Ketiga, Untuk proses bisnis banding, maka dilakukan perubahan mendasar untuk memperbaiki dengan cara mengajukan perubahan Undang-undang pengadilan pajak. Keempat, penyalahgunaan wewenang yang berasal dari pegawai Ditjen Pajak akan diantisipasi dengan Pasal 36A UU KUP yang mengatur tentang penegakan sanksi bagi pegawai pajak yang melakukan pelanggaran hukum dalam melaksanakan tugasnya, salah satu wujud perbaikan proses bisnis SDM di ditjen pajak.

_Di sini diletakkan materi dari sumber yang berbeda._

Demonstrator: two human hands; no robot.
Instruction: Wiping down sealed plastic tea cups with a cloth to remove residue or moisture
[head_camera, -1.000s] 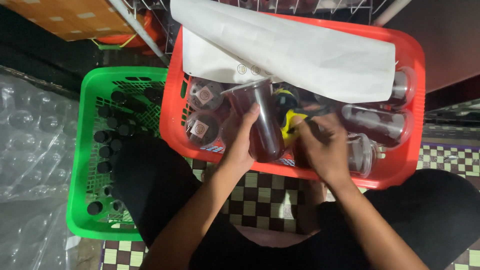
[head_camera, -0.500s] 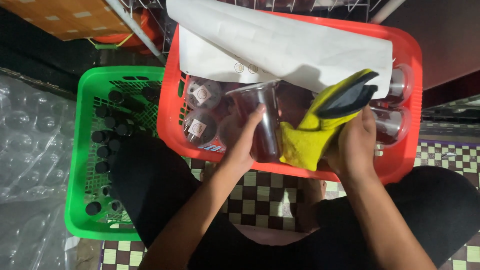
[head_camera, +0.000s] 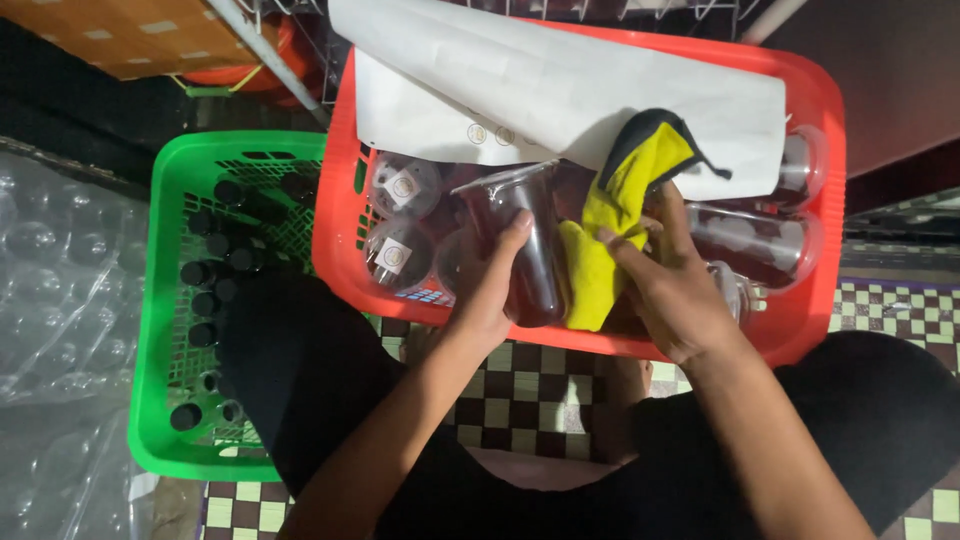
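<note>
Yellow cloth (head_camera: 612, 232) gripped in right hand (head_camera: 672, 290), touching clear jar (head_camera: 528, 250) clasped by left hand (head_camera: 490, 290).

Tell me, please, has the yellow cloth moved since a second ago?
Yes. The yellow cloth has come up from among the jars to the white paper's edge, held by the right hand.

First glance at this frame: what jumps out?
The red basket fills the top centre, packed with clear jars and half covered by a white sheet of paper. Over it, the right hand holds a bright yellow cloth beside the clear jar gripped by the left hand. To the left sits a green basket of small dark bottles.
</note>
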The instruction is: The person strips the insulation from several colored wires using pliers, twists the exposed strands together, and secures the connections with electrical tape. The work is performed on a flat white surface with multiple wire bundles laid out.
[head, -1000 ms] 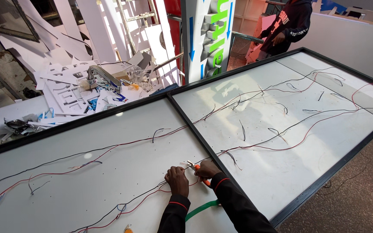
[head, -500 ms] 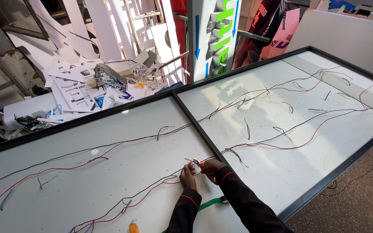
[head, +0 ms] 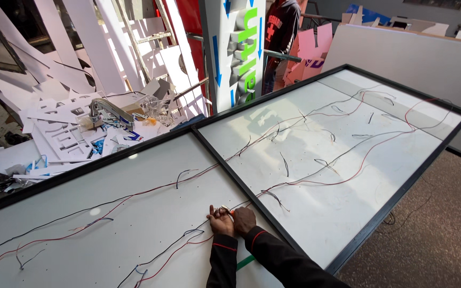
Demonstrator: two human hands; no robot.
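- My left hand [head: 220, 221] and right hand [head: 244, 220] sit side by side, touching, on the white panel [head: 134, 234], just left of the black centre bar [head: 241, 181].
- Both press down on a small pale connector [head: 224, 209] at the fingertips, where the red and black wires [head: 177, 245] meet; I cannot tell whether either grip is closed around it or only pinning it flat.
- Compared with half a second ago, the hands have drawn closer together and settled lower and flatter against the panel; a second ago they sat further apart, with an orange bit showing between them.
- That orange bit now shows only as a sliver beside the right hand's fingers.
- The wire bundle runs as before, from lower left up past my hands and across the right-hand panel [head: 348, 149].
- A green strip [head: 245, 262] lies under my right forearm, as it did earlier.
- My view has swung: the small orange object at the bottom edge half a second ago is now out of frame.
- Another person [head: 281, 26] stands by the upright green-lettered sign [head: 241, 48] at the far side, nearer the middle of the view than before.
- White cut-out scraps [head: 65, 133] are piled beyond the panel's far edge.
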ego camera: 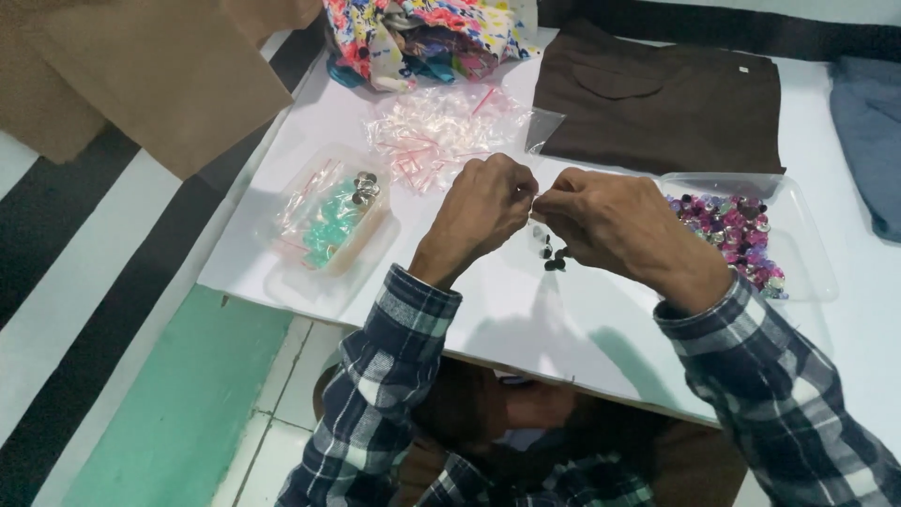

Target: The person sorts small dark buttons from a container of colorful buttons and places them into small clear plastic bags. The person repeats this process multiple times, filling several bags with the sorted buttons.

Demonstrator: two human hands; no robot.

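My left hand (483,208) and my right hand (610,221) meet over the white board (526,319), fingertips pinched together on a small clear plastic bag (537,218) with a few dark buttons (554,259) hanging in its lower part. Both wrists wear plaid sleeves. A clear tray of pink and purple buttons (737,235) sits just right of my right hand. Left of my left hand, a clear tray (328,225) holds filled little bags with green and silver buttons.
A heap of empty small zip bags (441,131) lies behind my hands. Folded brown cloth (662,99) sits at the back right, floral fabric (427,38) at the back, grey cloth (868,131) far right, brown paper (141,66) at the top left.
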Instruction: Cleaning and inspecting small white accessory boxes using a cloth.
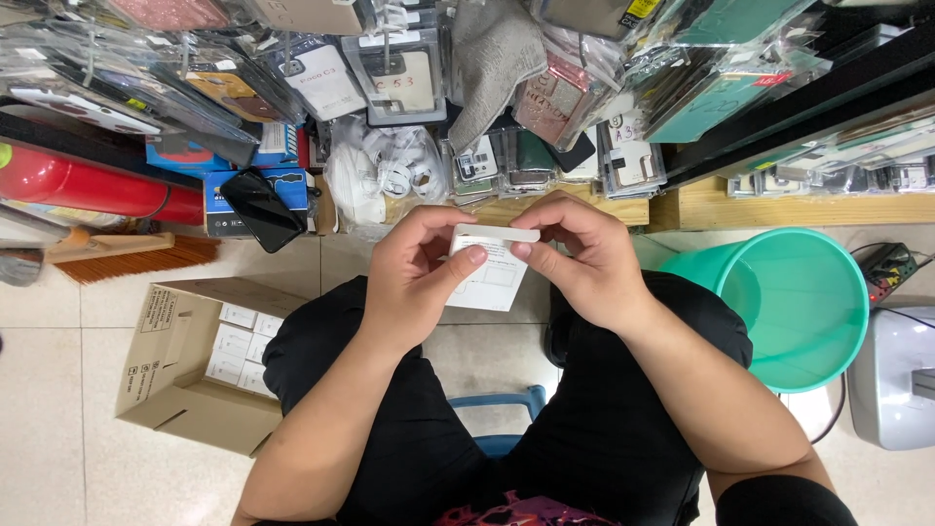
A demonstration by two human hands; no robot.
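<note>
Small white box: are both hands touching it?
Touching. The head view shows the left hand and right hand gripping the small white box, thumbs pressed on its near face.

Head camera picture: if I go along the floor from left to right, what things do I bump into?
Cardboard box of small white boxes → left hand → small white box held by both hands → right hand → green bucket → grey machine.

White box against black and teal

My left hand (414, 282) and right hand (579, 258) pinch a small white cardboard box (492, 268) printed with faint grey outlines, over my black trousers (584, 429); a round teal plastic bucket (813, 302), a brown cardboard carton (175, 380) of white packets and a red cylinder (88, 180) surround it on the beige tiled floor (44, 390).
</note>
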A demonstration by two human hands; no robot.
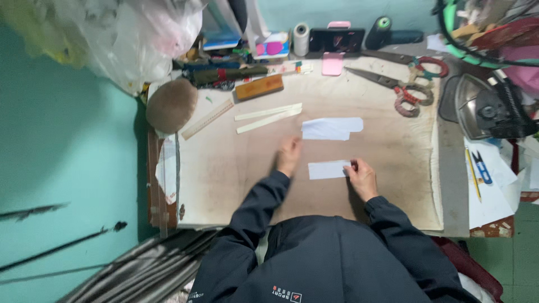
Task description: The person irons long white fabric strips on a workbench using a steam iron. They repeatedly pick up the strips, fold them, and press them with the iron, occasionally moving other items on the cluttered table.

Semua yang dipermasalahkan itu sebenarnya dapat diurut melalui asal-usul kedudukan pengkhususan pengadilan pajak. Walaupun hal ini pernah diajukan oleh PT Apota Wibawa Pratama kepada MK untuk dilakukan judicia review terhadap UU No.14 tahun 2002. Namun dalam sidang, putusan itu di tolak karena tidak bertentangan dengan UUD1945 baik secara materiil maupun formil, sehingga undang-undang ini tetap berkekuatan mengikat. Namun dalam dissenting opinion (pendapat yang berbeda) menjelaskan bahwa UU pengadilan pajak yang diundangkan tanggal 12 April 2002 adalah UU yang dibuat sesudah berlakunya perubahan ketiga UUD 1945 tanggal 9 November 2001. Kedua, UU itu tidak jelas kedudukannya. Ketiga, karena pengadilan pajak merupakan pengadilan khusus dalam lingkungan pengadilan tata usaha negara maka setiap badan peradilan harusnya masuk dalam sistem kekuasaan kehakiman menurut UUD 1945. Keempat, ketentuan yang tercantum dalam pasal 36 ayat 4 UU pengadian pajak yang mensyaratkan upaya banding harus terlebih dahulu membayar 50 persen pajak terhutang adalah pelanggaran tetrhadap hak atas jaminan hukum yang adilyang merupakan salah satu hak asasi wajib pajak. Oleh karena itu, UU ini tidak memiliki kekuatan hukum mengikat, dan direkomendasikan untuk direvisiagar sesuai dengan UUD 1945 (Tempo,2004). Namun, tidak ada salahnya belajar dari kesalahan, yaitu dengan diterimanya rekomendasi dari Ditjen Pajak untuk dilakukan perubahan Undang-undang.